Ayant porté le litige devant la Cour de cassation, le bailleur soutient notamment que l’action tendant à voir réputée non écrite une clause se prescrit par cinq ans à compter du jour de la conclusion du contrat en application de l’article 2224 du Code civil. Il est ici fait référence à l’action en nullité qui est soumise à la prescription extinctive de droit commun (C. civ., art. 2224).
Or, la Cour de cassation rappelle que l’action tendant à voir réputer non écrite une clause du bail commercial n’est pas soumise à prescription.
A cet effet, elle précise tout d’abord que l’article L. 145-15 du Code de commerce a substitué à la nullité des clauses, ayant pour effet de faire échec aux dispositions des articles L. 145-37 à L. 145-41 du Code de commerce, leur caractère réputé non écrit. Puis que cet article s’applique aux baux en cours lors de l’entrée en vigueur de ladite loi au visa express d’un arrêt du 19 novembre 2020 qui s’est prononcé sur l’application dans le temps de l’article L. 145-15 du Code de commerce aux baux commerciaux en cours à la date du 20 juin 2014.
En conséquence, une fois la clause d’indexation réputée non écrite, le demandeur pourra agir en répétition de l’indu, c’est-à-dire en remboursement des indexations indûment pratiquées. C’est l’action en répétition de l’indu de droit commun (C. civ, art. 1352) qui sera soumise à la prescription quinquennale de l’article 2224 du Code civil. La Cour opère ainsi une distinction entre l’action en irrégularité de la clause d’indexation qui est imprescriptible et l’action en répétition des sommes indument payées qui est soumise à la prescription quinquennale.

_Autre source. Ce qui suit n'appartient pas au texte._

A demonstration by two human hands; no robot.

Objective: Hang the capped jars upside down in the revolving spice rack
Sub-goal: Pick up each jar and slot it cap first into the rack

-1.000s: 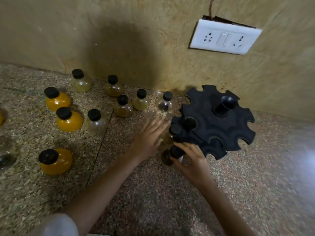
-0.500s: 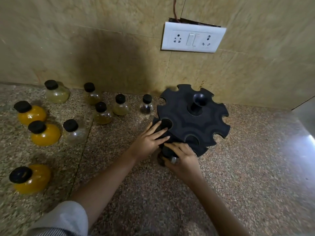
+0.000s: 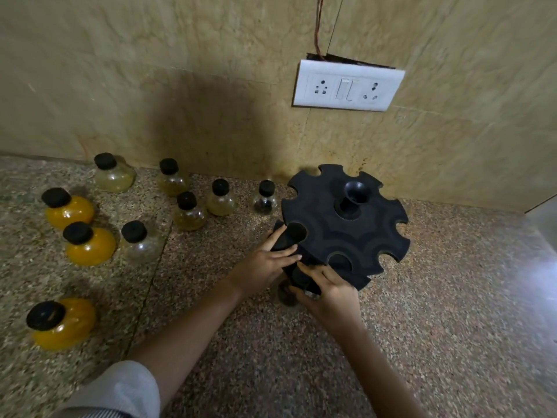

Enfin, reste l’étendue de la sanction frappant la stipulation litigieuse de la clause d’indexation. L’enjeu est important puisqu’en cas d’annulation de la clause dans son intégralité, le locataire aura la possibilité de demander le remboursement du trop-perçu sur une période de 5 ans et la fixation du loyer à son montant initial avec une neutralisation de la clause d’indexation pour la durée restante du bail. Au contraire, en cas d’annulation de la seule stipulation litigieuse, la clause d’indexation est maintenue et « seul » le remboursement du trop-perçu sur une période de 5 ans sera dû par le bailleur.
Là encore, la Cour confirme sa jurisprudence antérieure et décide que seule la stipulation prohibée doit être réputée non écrite.
Il résulte de la jurisprudence récente que la caractérisation du caractère essentiel ou non de la stipulation prohibée, en tant qu’élément divisible ou indivisible de la clause d’indexation dans sa globalité permettra aux juges du fond de déterminer l’étendue de la sanction du caractère non écrit.
De ce fait, si la clause d’indexation illicite est jugée indivisible, elle doit être réputée non écrite dans sa totalité ; a contrario, si elle est divisible, seule la stipulation prohibée doit être réputée non écrite.